Lightfoot and Smith entered negotiations on the proposal after Chicago Ethics Council Chairman William Conlon said June 13 that the reform package should be “quickly” passed by the city council and signed into law. Smith could have asked his city council colleagues in June to send the original proposal to his committee for a hearing, but took no action after saying the mayor had pledged to support the revised proposal.
However, Lightfoot declined to tell WTTW News which provisions of the measure she wanted changed, and she stopped short of pledging to support passage of a revised proposal championed by her hand-picked choice to lead the ethics committee.

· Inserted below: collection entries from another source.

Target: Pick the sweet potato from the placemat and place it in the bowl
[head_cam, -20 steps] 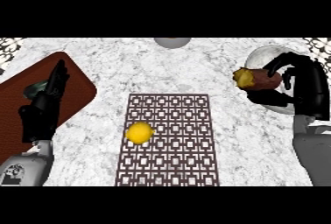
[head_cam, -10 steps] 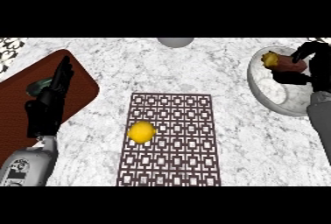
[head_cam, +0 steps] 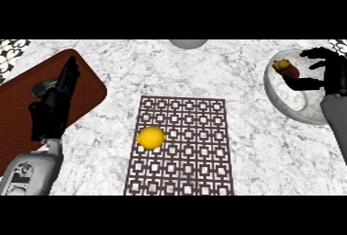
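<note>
The sweet potato (head_cam: 283, 68), orange-brown and small, lies inside the white bowl (head_cam: 272, 93) at the counter's far right, near its upper rim. My right hand (head_cam: 331, 75) hovers over the bowl just right of it, open, with spread fingers above the sweet potato and the thumb below it, not touching it. The dark lattice placemat (head_cam: 183, 151) lies at the centre. My left hand (head_cam: 53, 108) rests at the left, open with straight fingers pointing away.
A yellow lemon (head_cam: 150, 137) sits on the placemat's left side. A brown cutting board (head_cam: 92, 87) lies under my left hand, with a grey-green object (head_cam: 43, 86) partly hidden behind it. A grey round thing (head_cam: 187, 43) shows at the far edge.
My right hand carried the sweet potato rightward over the bowl, then opened; the sweet potato now lies in the bowl. The left hand barely moved.
</note>
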Tool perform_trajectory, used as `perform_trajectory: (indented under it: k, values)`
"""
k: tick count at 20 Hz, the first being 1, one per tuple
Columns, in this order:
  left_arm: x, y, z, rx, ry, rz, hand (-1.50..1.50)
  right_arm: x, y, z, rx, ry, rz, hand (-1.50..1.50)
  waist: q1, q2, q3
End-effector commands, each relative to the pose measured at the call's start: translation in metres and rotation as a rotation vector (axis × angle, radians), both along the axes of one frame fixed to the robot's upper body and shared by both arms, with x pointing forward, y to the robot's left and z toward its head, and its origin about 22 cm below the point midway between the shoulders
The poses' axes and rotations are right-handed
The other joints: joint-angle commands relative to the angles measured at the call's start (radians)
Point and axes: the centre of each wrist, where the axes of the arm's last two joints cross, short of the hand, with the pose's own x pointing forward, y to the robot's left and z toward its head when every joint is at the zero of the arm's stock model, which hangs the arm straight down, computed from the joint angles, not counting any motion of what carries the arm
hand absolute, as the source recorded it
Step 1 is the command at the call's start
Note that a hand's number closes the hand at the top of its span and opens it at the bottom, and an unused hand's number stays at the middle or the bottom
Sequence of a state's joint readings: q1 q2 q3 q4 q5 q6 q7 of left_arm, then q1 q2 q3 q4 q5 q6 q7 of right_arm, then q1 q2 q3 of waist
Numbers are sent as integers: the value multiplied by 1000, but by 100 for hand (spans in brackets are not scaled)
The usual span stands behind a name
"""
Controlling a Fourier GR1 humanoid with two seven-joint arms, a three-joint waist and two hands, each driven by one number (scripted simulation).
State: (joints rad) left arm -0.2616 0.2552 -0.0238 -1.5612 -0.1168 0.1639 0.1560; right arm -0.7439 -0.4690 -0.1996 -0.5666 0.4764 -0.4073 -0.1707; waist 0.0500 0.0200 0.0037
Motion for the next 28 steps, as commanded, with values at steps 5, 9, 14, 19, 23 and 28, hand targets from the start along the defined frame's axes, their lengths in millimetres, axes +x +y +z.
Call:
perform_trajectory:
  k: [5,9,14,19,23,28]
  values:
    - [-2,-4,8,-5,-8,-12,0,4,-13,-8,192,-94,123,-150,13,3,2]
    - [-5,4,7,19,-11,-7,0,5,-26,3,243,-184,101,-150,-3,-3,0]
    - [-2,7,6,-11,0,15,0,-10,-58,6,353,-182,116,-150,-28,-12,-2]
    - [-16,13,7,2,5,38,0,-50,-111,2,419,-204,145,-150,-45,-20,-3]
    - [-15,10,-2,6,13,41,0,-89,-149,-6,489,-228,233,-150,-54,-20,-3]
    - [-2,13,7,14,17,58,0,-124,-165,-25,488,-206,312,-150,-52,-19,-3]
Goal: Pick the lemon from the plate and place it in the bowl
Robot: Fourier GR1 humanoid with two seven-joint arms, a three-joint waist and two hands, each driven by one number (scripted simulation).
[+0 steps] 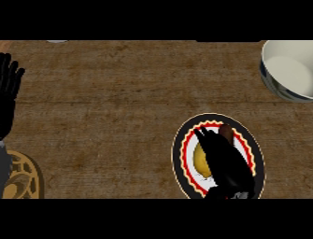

To resuscitate his proposal, Smith plans to present the revised measure directly to his committee, which could vote to send the proposal to the full city council meeting on July 20 for a final vote. Approval from the mayor’s office is usually required to circumvent the normal legislative process, as is proposed in this case.
This sets up the ethics committee to hold a hearing, and potentially a key vote, on a major overhaul of the city’s government ethics ordinance without giving members of the public or the news media the opportunity to review its provisions prior to formal member action. of the City Council.
During the 2019 campaign, Lightfoot campaigned on a platform that promised to root out corruption from mayor’s office by increasing transparency.
Aldus. Roderick Sawyer (6th Ward), who is running against Lightfoot for mayor, blocked the initial proposal from moving forward in April because he said he had not had enough time to consider it before voting to allow him to proceed to a hearing and a potential vote. Since then, Sawyer has signed on as the measure’s co-sponsor, along with Ald. Scott Waguespack (32nd arrondissement), one of the mayor’s closest allies.
Smith typically votes with the mayor on high-profile issues, including his annual budget proposals as well as his recent push to expand and extend the city’s teen curfew. But the North Side alderman was one of seven city council members to vote against Lightfoot’s choice of Bally to build a casino along the Chicago River in River West.
The issue of ethics reform has almost completely disappeared from the mayor’s agenda amid the continuing COVID-19 pandemic and a public safety crisis that has propelled violent crime to the highest levels. raised in almost 25 years.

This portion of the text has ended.